### [Exercise instructions]
Your task is to quote the records from their first line through the line containing "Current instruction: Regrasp", with nothing added or left out.

### [Source information]

* * * * * * *

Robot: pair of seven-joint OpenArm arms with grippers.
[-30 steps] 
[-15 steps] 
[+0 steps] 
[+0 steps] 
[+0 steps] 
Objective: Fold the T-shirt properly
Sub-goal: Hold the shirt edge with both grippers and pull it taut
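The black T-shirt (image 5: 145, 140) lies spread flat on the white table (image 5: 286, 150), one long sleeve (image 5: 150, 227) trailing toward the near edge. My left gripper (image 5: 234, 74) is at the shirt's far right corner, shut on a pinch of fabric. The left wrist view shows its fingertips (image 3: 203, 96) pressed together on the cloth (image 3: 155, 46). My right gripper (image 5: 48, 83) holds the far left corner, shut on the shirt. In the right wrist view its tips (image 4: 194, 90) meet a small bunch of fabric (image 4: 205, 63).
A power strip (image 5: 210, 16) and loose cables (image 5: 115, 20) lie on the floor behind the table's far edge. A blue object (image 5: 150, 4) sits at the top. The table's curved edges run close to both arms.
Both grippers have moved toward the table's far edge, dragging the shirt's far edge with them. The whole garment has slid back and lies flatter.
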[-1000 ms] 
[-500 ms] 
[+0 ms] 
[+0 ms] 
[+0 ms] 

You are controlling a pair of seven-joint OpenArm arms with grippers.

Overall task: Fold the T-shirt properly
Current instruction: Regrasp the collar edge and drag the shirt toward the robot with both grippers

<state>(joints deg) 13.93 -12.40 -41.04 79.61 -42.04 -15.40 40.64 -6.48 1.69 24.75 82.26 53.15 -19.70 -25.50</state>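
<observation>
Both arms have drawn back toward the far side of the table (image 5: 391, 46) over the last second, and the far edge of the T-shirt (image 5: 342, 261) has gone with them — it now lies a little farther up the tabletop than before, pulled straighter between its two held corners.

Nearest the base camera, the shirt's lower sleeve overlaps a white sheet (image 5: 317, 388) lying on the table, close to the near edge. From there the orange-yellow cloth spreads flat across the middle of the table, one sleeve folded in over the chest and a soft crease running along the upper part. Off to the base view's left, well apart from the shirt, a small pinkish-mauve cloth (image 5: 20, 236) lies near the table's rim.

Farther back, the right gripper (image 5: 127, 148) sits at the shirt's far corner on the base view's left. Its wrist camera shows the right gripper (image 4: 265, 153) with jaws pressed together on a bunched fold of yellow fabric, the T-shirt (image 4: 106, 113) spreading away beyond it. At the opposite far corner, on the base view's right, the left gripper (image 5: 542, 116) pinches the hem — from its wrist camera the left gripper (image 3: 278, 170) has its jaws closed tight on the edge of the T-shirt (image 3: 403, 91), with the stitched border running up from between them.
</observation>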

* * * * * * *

### [Expected output]
Robot: pair of seven-joint OpenArm arms with grippers.
[-30 steps] 
[-15 steps] 
[+0 steps] 
[+0 steps] 
[+0 steps] 
Objective: Fold the T-shirt properly
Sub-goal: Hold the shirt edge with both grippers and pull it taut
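The black T-shirt (image 5: 145, 140) lies spread flat on the white table (image 5: 286, 150), one long sleeve (image 5: 150, 227) trailing toward the near edge. My left gripper (image 5: 234, 74) is at the shirt's far right corner, shut on a pinch of fabric. The left wrist view shows its fingertips (image 3: 203, 96) pressed together on the cloth (image 3: 155, 46). My right gripper (image 5: 48, 83) holds the far left corner, shut on the shirt. In the right wrist view its tips (image 4: 194, 90) meet a small bunch of fabric (image 4: 205, 63).
A power strip (image 5: 210, 16) and loose cables (image 5: 115, 20) lie on the floor behind the table's far edge. A blue object (image 5: 150, 4) sits at the top. The table's curved edges run close to both arms.
Both grippers have moved toward the table's far edge, dragging the shirt's far edge with them. The whole garment has slid back and lies flatter.
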[-1000 ms] 
[-500 ms] 
[+0 ms] 
[+0 ms] 
[+0 ms] 

You are controlling a pair of seven-joint OpenArm arms with grippers.

Overall task: Fold the T-shirt properly
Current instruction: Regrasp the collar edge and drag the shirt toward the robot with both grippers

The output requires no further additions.